Fernwärme zählt zu den effektiven Formen der Energieversorgung. Produzenten wie Biomasse-, Kohle- und andere Arten von Heizkraftwerken versorgen Haushalte auf direktem Weg mit Wärme und Heisswasser. Selbst grössere Fabriken helfen aus, sie speisen Abwärme aus Industrieprozessen in das Fernwärmenetz ein. Im Gegensatz zu früheren Zeiten kommt die Umwelt nicht zu kurz. Der Trend geht bei der Energiegewinnung zu erneuerbaren Quellen, sodass weniger fossile Brennstoffe zum Einsatz kommen. Je nach Anbieter punktet Fernwärme also mit einer positiven Ökobilanz und Nachhaltigkeit.

Wie funktioniert Fernwärme?

Über ein grossflächiges Netz aus unterirdischen Rohrleitungen gelangt zentral erzeugte Energie in private, gewerblich genutzte sowie in öffentliche Gebäude. Das funktioniert nur, wenn Haushalte und Betriebe mit dem örtlichen Fernwärmenetz verbunden sind. Der dafür notwendige Anschluss liegt meist im Keller. Es gibt unterschiedliche Varianten, doch im Prinzip wird von dort aus Heisswasser und Wärme zu den einzelnen Stationen wie Heizkörper und Boiler gepumpt.

Gebrauchtes und somit abgekühltes Wasser verlässt über eine separate Rücklaufleitung das System. Selbst technisch unversierten Menschen ist schnell klar, dass eine Fernwärmeheizung nicht viel Platz braucht, denn Heizkessel, Brennstofflager, Öl- oder Gastanks sind völlig überflüssig – auch der Kamin hat letztendlich ausgedient.

Keine Investitions- und Wartungskosten

Die Installation einer Fernwärmeheizung stellt keinen finanziellen Kraftakt dar, im Gegensatz zu anderen Heizungssystemen brauchen Hausbesitzer keine teuren Investitionen zu fürchten. Die Aufwendungen für Handwerker, Erdarbeiten sowie für das Verlegen des Hauptanschlusses übernimmt der Energieversorger. Auch in Sachen Wartungskosten lohnt sich eine Fernwärmeheizung. Beim Betrieb entstehen weder Russ noch Abgase, daher entfällt der regelmässige Besuch des Kaminkehrers.

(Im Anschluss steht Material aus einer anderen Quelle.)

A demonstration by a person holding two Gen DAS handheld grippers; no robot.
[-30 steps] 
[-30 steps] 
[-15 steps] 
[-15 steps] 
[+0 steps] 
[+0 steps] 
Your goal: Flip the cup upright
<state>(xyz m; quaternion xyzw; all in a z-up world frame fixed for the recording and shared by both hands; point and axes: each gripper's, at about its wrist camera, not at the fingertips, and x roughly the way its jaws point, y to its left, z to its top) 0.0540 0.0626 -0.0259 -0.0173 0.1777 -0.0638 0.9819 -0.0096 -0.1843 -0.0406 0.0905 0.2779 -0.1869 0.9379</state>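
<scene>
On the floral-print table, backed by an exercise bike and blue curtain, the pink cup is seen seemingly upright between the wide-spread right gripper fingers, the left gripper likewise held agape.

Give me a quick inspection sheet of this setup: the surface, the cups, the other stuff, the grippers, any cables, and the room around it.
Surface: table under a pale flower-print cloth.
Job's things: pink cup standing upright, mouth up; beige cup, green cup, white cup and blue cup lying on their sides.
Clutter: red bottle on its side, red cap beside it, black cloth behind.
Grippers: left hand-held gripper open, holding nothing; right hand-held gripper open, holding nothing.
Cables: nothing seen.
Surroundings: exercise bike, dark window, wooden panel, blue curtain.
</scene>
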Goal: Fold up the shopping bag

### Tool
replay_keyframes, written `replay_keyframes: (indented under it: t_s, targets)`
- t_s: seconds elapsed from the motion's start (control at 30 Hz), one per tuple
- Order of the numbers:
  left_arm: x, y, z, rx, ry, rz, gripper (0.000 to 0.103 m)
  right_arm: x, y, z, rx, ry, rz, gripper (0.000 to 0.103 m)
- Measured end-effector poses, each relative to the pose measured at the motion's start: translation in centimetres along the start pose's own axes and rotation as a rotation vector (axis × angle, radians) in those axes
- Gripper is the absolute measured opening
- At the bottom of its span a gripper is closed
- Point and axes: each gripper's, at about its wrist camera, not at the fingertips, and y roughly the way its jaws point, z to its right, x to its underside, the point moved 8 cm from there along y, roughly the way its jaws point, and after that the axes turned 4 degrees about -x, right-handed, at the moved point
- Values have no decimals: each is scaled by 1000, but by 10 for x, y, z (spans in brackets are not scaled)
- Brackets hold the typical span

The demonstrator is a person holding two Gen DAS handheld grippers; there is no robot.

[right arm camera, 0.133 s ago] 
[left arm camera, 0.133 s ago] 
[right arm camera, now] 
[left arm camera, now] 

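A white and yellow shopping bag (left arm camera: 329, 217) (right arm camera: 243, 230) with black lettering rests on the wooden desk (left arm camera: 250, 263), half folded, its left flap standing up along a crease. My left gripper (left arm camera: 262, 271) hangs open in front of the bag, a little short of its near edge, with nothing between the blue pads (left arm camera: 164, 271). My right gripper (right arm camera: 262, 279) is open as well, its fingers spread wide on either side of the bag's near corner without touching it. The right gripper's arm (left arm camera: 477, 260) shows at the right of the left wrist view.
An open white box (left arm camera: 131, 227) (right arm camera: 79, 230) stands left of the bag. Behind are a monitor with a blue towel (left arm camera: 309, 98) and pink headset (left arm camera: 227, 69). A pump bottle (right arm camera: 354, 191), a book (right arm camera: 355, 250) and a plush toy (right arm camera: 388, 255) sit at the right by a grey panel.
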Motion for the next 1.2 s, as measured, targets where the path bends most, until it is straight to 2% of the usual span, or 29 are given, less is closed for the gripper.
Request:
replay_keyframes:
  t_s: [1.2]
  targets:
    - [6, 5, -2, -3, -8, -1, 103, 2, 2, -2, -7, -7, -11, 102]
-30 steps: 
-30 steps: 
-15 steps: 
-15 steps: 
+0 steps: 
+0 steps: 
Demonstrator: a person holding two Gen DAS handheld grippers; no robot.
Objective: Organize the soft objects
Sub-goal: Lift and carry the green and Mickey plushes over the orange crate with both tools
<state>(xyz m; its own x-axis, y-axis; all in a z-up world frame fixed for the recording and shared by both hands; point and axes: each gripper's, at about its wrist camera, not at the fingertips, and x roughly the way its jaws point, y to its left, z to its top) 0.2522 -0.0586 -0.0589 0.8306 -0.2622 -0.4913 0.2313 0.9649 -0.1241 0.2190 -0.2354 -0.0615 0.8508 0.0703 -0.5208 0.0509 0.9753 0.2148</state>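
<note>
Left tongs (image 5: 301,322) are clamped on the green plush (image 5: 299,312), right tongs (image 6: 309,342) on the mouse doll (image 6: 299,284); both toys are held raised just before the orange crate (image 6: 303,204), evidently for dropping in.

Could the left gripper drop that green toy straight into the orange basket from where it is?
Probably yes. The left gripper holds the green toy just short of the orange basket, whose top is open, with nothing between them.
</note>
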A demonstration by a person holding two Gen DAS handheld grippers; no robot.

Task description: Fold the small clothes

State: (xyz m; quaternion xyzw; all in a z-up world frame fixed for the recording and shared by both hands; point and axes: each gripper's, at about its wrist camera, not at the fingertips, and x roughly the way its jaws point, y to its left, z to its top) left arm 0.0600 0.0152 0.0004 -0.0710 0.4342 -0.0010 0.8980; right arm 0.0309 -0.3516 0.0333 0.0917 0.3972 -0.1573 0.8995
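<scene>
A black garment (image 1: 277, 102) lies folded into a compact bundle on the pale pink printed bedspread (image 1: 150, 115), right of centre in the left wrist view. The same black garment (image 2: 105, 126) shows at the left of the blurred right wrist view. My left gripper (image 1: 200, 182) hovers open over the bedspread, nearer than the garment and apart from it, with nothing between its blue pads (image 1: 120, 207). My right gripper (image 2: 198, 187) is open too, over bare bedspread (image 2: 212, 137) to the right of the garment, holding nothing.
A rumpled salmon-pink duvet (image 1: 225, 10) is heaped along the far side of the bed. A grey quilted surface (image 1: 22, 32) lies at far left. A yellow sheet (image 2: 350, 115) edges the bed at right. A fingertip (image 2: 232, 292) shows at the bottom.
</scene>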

Leichter Einstieg ohne Ausstieg

Leider profitiert nicht jeder von Fernwärme. Haushalte und Betriebe lassen sich nur über ein wärmegedämmtes Rohrsystem mit Energie versorgen. Ein Fernwärmenetz ist in ländlichen Gebieten jedoch selten vorhanden, der Anschluss ist oft nur in Ballungszentren wie etwa in Zürich oder in Basel möglich.

Ein weiterer Nachteil besteht darin, dass Nutzer an einen Anbieter gebunden sind – schliesslich ist dieser durch die Bereitstellung des Anschlusses und den damit verbundenen Investitionskosten in Vorleistung getreten. Der Energieversorger legt die Abnahmekonditionen nach eigenem Ermessen fest. Zwar brauchen Eigenheimbesitzer horrende Preissprünge nicht erwarten, dennoch ist der Wechsel zu einem billigeren Versorger nicht durchführbar.

Fernwärme auf den Punkt gebracht

Die optimale Wärme ist jene, die einfach da ist, wenn sie gebraucht wird. Der Umstieg gelingt mit unserer Beratung unkompliziert. Die Vor- und Nachteile der Fernwärme auf einen Blick sind:

  • Keine Investitions- und Wartungskosten,
  • der Anbieterwechsel ist nicht möglich,
  • dafür stabile Energiepreise und Planungssicherheit,
  • geringer Platzbedarf, da zusätzliche Heizungskomponenten wegfallen,
  • positive Ökobilanz und Nachhaltigkeit – abhängig vom Energieversorger.